Unemployment and CPI : The most false statistics on the planet. Instead, look at employment population ratio 25-54, and core inflation. That will FREE YOUR MIND.
It's easy when you can just lie. The data from phone surveys is increasingly divergent from the delayed payroll data.
> But objective measures of the economy like unemployment and real wages look good to excellent
Oh hell no, ever since the tail end of Biden the trend for unemployment is showing upwards when corrected for seasonal effects [1], and for real wage growth the situation has been worse for an even longer time [2] - if not for the effects of the post covid stimulus packages plus emergency wage raises following the energy cost explosion thanks to the Russian invasion of Ukraine.
The story the stonk markets tell is completely decoupled from reality, partially because the AI wash trading bubble keeps distorting the statistics, partially because no matter what the stonk markets only can grow up because pension contributions keep blowing up the market [3]. Not getting that difference was what blew up Biden's reelection and is now screwing over Trump.
[1] https://www.bls.gov/charts/employment-situation/civilian-une...
[2] https://www.atlantafed.org/research-and-data/data/wage-growt...

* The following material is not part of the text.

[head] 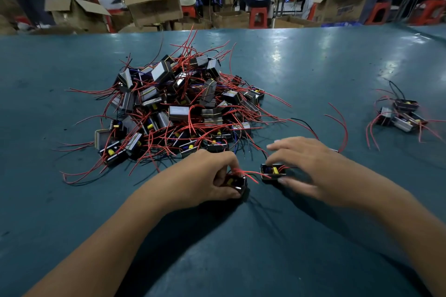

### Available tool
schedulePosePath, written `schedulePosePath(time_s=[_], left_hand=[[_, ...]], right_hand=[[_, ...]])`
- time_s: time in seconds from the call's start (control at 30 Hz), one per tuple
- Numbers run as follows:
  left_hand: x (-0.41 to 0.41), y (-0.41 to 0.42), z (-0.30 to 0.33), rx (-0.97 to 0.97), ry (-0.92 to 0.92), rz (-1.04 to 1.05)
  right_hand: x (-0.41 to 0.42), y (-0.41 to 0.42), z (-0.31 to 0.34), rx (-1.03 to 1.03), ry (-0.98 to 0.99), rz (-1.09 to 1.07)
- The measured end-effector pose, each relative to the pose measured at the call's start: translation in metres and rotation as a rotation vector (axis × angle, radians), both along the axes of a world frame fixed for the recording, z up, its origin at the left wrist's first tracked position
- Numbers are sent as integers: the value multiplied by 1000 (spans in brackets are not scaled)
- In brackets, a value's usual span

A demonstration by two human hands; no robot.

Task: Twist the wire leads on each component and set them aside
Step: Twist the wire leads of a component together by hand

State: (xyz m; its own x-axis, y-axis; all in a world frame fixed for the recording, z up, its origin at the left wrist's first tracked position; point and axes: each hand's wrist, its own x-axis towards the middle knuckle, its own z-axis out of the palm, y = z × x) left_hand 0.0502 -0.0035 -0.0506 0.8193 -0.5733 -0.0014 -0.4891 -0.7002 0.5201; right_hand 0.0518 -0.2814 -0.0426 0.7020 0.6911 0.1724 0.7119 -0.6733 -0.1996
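A big pile of small black components (178,108) with red and black wire leads lies on the green table (313,60). My left hand (205,176) grips one black component (237,182) near the table's front, its fingers curled round it and its red leads. My right hand (311,171) hovers over a second component (272,172) with a yellow part, thumb touching its near side and fingers spread above it. That component's long red and black leads (342,128) trail off behind the hand.
A small group of components (400,116) with red leads lies at the far right of the table. Beyond the table's far edge are cardboard boxes (154,5), red stools (258,17) and several seated people.
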Motion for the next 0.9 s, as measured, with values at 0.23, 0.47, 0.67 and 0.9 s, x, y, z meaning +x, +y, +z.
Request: schedulePosePath(time_s=[0.23,0.47,0.67,0.9], left_hand=[[0,2,0,-19,-23,38],[-3,-4,2,19,-229,-6],[-5,-9,-1,14,-224,-20],[-5,-8,-1,-81,-164,-4]], right_hand=[[-10,19,-2,144,-87,4],[-9,21,-4,161,-80,5],[-15,37,-12,219,-66,42],[-13,44,-18,323,-188,26]])
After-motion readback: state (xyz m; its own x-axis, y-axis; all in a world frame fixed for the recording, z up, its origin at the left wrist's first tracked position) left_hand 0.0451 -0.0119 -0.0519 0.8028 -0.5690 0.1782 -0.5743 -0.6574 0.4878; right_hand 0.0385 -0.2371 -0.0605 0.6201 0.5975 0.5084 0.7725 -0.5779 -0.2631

[3] https://news.ycombinator.com/item?id=48233492
And open positions are simply because someone decided to run from that place
This, I happily used the opus 4.6 fast mode to the tune of 5k for a project. The delivery of the project justified the 5k, if I only spent 500 but delivered the project 1 month later - I would have been in the dog house.

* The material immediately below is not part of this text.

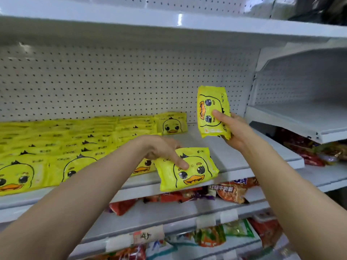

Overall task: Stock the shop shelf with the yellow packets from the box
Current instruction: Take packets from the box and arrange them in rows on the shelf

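Shelf edge [234, 173]: yellow packet [187, 168] under left fingers [181, 162].

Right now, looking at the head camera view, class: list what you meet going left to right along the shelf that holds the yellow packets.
Rows of stocked yellow packets → left hand → packet it holds at the shelf edge → upright packet → right hand gripping it → bare shelf end.

"What kind of place is this?"

"A shop. See the long white shelf [234, 152] with rows of the same yellow duck packets [62, 147], the snack bags [231, 190] below, and a little price tag [148, 236]."
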`<move>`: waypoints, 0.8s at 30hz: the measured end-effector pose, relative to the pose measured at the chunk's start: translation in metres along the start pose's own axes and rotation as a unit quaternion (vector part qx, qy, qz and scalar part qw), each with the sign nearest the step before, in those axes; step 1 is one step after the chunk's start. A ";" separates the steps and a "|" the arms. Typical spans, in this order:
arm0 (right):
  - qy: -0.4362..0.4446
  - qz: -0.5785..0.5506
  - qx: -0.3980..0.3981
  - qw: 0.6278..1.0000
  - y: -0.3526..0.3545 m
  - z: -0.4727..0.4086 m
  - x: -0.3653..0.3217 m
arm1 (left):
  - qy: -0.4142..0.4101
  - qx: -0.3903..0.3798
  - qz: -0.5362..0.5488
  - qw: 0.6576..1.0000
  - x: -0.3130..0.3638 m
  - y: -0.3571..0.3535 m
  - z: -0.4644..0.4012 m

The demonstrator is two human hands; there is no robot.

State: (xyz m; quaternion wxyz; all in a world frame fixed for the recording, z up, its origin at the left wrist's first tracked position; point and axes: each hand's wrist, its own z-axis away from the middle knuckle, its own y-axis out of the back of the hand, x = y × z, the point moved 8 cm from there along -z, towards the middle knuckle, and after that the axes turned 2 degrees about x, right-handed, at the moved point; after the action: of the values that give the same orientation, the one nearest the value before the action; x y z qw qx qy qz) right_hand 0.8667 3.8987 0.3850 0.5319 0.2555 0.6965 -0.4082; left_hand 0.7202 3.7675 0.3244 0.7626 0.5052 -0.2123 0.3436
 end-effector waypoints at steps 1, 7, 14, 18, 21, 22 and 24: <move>0.008 0.000 0.005 1.000 0.004 -0.009 -0.002 | -0.004 0.005 -0.025 1.000 0.004 0.010 -0.011; 0.041 -0.003 0.022 0.999 0.025 -0.049 -0.005 | -0.002 0.070 -0.087 0.994 0.026 0.061 -0.058; 0.031 0.008 0.019 0.999 0.050 -0.097 0.002 | 0.050 0.146 -0.133 0.979 0.036 0.125 -0.107; 0.012 0.031 -0.007 0.999 0.050 -0.128 0.004 | 0.074 0.180 -0.192 0.962 0.028 0.151 -0.132; 0.013 0.045 -0.025 0.999 0.051 -0.150 0.004 | 0.098 0.190 -0.255 0.943 0.019 0.163 -0.147; 0.010 0.043 -0.032 0.999 0.051 -0.155 0.005 | 0.105 0.190 -0.270 0.938 0.015 0.166 -0.151; 0.004 0.037 -0.041 0.998 0.052 -0.165 0.008 | 0.115 0.188 -0.293 0.930 0.008 0.169 -0.157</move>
State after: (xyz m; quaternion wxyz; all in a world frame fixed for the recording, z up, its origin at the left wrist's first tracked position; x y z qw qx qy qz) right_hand 0.8172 4.0643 0.3782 0.5543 0.2609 0.7046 -0.3582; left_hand 0.5977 3.9568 0.3726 0.7397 0.6363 0.1027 0.1936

Your project cost $5k in tokens? How does that work? over what time? My understanding is that most developers are given pro max plans at $200/m and are expected to max that out.
I've been getting by on the $200/year plan by smoothing usage continuously over time.
The pay per use is for the API so does it mean you're using the API in a custom setup?
My real comment is, why were they not just using their self-hosted copies of it? Do they pay back Anthropic for use of it in Azure? Broker a deal, let Anthropic charge you drastically less to use their model AND Anthropic could have made Claude Code work directly with Azure for Microsoft employees. Pennies on the dollar, and Microsoft could do it using low use GPUs to save on cost, or stack underused GPU compute (this is how serverless was born btw - its the unused resources in a web server somewhere).
When you consider that xAI's old data center was enough to bring Anthropic back ahead, it tells me Microsoft could host their own on underutilized previous gen GPUs that are sitting there wasting server real estate.
> The comments I see recommending selective use of cheaper models doesn't match the reality I experience working in the industry. I have the constant threat hanging over my head of being fired if I don't churn out code quickly enough. I'm not willing to gamble with my livelyhood by using a less effective model.
I don't buy it. Old models such as GPT4.1 were faster than newer reasoning models, and their output was as good. Newer models end up wasting an ungodly amount of time with chain-of-thought steps which can be a complete waste of time if you have a structured prompt such as a plan or a spec.
My experience in the real world is that users have to ration requests, and x0 models actually tend to be used far more because expensive models are left for more complex tasks.
Are you saying you found GPT 5.5 to be as good as 4.1 for coding?
[dead]
This, if you’re high performing, the company won’t question your use of tokens. If they want to limit it, they have ways to set limits on spend and usage.